The employee on leave could be your greatest threat to

A new phishing campaign impersonating logistics giant DHL has been uncovered in an attempt to steal Microsoft 365 credentials from victims in the field of education, specialists say.

Armorblox cybersecurity researchers recently uncovered a massive phishing campaign, with more than ten zero emails sent to inboxes belonging to a "private educational corporation."

The email is engineered to look like it's from DHL: it bears the company's branding, like a tone of voice one might associate with the shipping giant. In the email titled "DHL Shipping Document/Invoice Receipt", the recipient is notified that a service customer has sent a package to the wrong address and that they must provide the correct shipping address.
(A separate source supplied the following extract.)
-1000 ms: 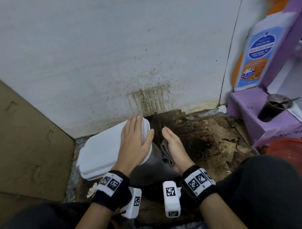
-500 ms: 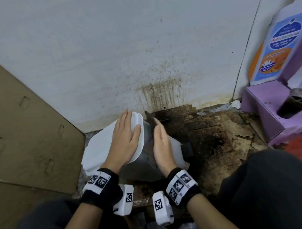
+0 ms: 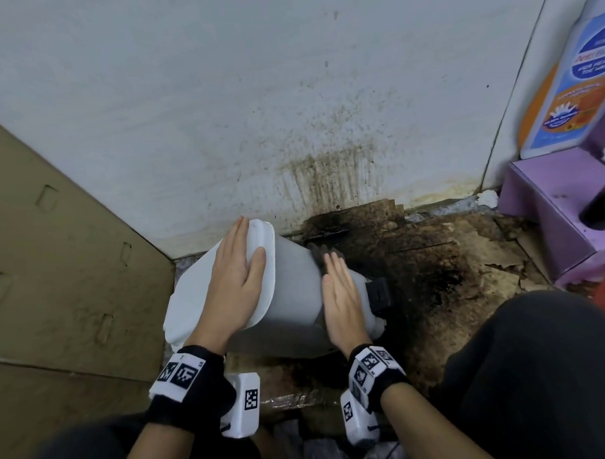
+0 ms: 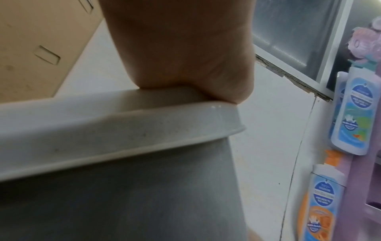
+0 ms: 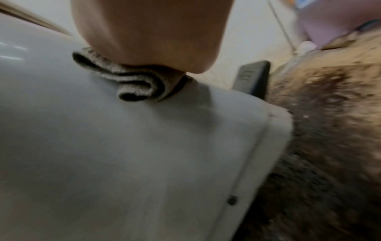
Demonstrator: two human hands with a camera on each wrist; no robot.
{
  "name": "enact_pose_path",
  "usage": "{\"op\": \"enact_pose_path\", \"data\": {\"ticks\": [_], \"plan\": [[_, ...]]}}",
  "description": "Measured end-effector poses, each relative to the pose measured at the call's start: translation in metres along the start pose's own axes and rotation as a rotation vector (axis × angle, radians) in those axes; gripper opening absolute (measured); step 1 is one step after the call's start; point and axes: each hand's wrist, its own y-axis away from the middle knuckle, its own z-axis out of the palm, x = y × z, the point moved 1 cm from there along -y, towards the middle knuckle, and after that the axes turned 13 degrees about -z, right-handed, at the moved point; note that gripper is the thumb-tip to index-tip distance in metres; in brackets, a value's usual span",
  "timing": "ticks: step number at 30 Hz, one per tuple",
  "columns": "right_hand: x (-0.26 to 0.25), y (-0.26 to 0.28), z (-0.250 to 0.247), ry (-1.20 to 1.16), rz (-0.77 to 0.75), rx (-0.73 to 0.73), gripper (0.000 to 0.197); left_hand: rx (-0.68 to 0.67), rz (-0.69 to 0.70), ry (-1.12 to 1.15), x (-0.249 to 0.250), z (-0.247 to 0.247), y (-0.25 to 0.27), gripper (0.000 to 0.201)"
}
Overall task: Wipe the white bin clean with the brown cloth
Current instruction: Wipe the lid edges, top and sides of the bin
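The right hand (image 3: 343,298) lies flat with straight fingers on the side of the white bin (image 3: 296,294). It presses the brown cloth (image 5: 132,81) against the bin; the folded cloth pokes out under the palm in the right wrist view, and a dark bit (image 3: 317,254) shows past the fingertips in the head view. A second ago this hand stood on its edge beside the bin with the cloth by it; now it is laid down on the bin wall, further toward the bin's bottom end.

The left hand (image 3: 234,283) is open and flat on the bin's white lid (image 3: 261,261), fingers straight, holding the bin steady. It has stayed on the lid the whole time.

The bin lies tipped on its side on the floor, lid end to the left and far, bottom end to the right. More of its grey-white side shows now than before. A black pedal (image 3: 378,292) sticks out at the bottom end.

Under the bin the floor (image 3: 443,279) is dark and dirty. The white wall (image 3: 255,93) behind has brown splashes. A brown cardboard sheet (image 3: 55,272) stands close on the left. A purple stand (image 3: 561,213) with a soap bottle (image 3: 570,93) is far right. The person's dark knee (image 3: 539,375) is near right.
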Motion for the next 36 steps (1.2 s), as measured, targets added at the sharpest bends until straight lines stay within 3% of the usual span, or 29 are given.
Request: {"op": "enact_pose_path", "data": {"ticks": [4, 8, 12, 15, 19, 22, 28, 32, 36], "plan": [[0.032, 0.003, -0.005, 0.052, 0.138, -0.019, 0.052, 0.013, -0.019, 0.001, -0.008, -0.005, 0.000, 0.058], [0.016, -0.003, 0.006, 0.030, 0.154, 0.005, 0.052, 0.043, -0.033, -0.008, -0.015, -0.010, -0.001, 0.057], [-0.035, -0.011, 0.023, -0.045, 0.007, 0.013, 0.054, 0.057, -0.016, 0.002, -0.017, -0.011, -0.001, 0.065], [-0.079, -0.017, 0.031, -0.081, -0.151, -0.034, 0.053, 0.052, -0.011, 0.004, -0.015, -0.008, 0.001, 0.059], [-0.073, -0.017, 0.028, 0.036, -0.271, -0.048, 0.052, 0.032, -0.027, 0.028, -0.015, -0.008, 0.001, 0.057], [-0.037, -0.011, 0.021, 0.049, -0.217, -0.046, 0.052, 0.027, -0.025, 0.052, -0.019, -0.013, 0.001, 0.057], [0.040, 0.012, 0.003, 0.103, 0.104, 0.030, 0.058, 0.033, -0.044, 0.087, -0.021, -0.020, 0.005, 0.056], [0.018, 0.004, 0.012, 0.091, 0.147, 0.062, 0.063, 0.058, -0.035, 0.039, -0.021, -0.018, 0.003, 0.055], [-0.047, -0.011, 0.028, -0.046, 0.010, 0.020, 0.060, 0.069, -0.001, 0.016, -0.019, -0.012, 0.001, 0.057]]}}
Obviously, the email comes with an attachment titled "Shipping Document Invoice Receipt" which, if opened, looks like a murky previous view of a Microsoft Excel file.

A Microsoft sign-in page appears above the shady document, attempting to mislead victims into thinking they need to sign in to their Microsoft 365 accounts in order to view the file's contents. If the victims provided the login credentials, they would directly assist the attackers.
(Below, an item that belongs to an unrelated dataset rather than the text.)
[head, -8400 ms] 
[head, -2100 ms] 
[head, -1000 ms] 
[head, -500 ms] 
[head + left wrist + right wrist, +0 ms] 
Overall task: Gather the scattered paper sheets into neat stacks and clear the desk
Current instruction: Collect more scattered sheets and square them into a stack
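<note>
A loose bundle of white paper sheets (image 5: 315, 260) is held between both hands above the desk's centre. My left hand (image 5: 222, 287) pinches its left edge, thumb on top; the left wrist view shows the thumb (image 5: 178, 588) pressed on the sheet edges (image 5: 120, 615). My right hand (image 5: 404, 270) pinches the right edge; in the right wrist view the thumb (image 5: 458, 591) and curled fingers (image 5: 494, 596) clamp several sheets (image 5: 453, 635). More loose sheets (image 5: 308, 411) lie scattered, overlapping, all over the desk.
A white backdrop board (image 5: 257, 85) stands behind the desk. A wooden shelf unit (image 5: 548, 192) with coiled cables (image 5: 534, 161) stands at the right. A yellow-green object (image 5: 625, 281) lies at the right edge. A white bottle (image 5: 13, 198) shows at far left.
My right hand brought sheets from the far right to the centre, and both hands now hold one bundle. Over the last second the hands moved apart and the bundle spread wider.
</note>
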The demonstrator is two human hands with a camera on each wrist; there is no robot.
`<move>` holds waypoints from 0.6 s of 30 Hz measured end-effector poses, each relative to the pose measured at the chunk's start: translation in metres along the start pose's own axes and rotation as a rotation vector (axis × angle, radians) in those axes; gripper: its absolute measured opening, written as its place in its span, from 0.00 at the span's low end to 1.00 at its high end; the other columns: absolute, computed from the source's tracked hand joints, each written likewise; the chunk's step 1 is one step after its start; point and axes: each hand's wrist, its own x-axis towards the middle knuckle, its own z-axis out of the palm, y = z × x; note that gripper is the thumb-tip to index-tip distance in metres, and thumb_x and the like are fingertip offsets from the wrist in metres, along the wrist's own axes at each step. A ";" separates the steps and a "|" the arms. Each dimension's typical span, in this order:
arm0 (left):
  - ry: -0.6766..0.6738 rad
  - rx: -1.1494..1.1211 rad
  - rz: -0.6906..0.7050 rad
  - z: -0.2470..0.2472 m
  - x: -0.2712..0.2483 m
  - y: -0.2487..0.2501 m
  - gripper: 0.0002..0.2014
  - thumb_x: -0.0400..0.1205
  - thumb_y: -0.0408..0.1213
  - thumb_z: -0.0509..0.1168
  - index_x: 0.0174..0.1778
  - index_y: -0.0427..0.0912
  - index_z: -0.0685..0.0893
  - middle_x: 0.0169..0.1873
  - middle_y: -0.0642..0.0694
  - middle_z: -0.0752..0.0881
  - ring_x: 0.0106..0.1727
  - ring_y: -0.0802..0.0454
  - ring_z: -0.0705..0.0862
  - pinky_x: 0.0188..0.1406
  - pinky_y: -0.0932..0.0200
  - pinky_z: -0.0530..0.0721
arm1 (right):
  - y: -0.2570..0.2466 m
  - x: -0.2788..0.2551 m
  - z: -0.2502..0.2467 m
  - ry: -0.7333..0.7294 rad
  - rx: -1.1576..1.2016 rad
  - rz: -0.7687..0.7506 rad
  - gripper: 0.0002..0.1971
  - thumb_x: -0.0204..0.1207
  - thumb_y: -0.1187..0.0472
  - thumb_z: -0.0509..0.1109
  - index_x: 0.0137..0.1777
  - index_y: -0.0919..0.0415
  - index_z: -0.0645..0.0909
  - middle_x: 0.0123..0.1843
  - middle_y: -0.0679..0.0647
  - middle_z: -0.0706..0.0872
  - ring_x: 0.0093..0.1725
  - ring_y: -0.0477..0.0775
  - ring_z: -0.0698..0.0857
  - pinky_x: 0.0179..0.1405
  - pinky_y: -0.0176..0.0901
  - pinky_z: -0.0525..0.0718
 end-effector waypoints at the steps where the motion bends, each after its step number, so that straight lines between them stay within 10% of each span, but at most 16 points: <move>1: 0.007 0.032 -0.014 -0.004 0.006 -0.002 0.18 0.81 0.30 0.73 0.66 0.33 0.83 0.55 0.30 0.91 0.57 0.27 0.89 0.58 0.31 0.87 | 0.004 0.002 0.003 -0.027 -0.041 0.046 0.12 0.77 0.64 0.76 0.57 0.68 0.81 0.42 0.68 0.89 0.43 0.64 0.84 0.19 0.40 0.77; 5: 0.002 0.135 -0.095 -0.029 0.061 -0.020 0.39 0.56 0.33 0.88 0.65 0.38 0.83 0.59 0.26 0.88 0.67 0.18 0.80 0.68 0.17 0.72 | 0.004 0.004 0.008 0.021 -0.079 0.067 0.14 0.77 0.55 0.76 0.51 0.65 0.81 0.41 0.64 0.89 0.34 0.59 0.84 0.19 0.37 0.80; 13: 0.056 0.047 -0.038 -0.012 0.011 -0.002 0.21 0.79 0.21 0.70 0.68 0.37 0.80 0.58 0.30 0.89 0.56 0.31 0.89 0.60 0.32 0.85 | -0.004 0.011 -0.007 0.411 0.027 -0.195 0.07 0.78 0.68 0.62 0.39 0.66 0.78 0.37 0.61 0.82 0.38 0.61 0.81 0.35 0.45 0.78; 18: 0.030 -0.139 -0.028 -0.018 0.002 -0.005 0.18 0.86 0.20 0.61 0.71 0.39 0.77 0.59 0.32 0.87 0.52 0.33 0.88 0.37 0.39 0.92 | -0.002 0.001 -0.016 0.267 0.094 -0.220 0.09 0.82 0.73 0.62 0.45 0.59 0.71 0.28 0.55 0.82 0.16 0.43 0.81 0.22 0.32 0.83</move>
“The email attack used language as a primary attack vector to bypass Microsoft Office 365 and EOP email security controls,” Armorblox explained. “These native email security layers can block massive spam and phishing campaigns, such as known malware and malicious URLs. However, this targeted email attack bypassed Microsoft's email security, as it did not include bad URLs or links and included an HTML file containing a malicious phishing form.

As scholars have claimed, the attackers used a valid domain that allowed them to bypass Microsoft's email authentication checks (opens in a new tab).

The best way for companies to guard against phishing attacks is to train their employees to look out for red flags in their inboxes, such as the sender's email address, typos and misspellings. in the email, the sense of emergency (legitimate emails will almost never require the user to respond with emergency) and unexpected links/attachments.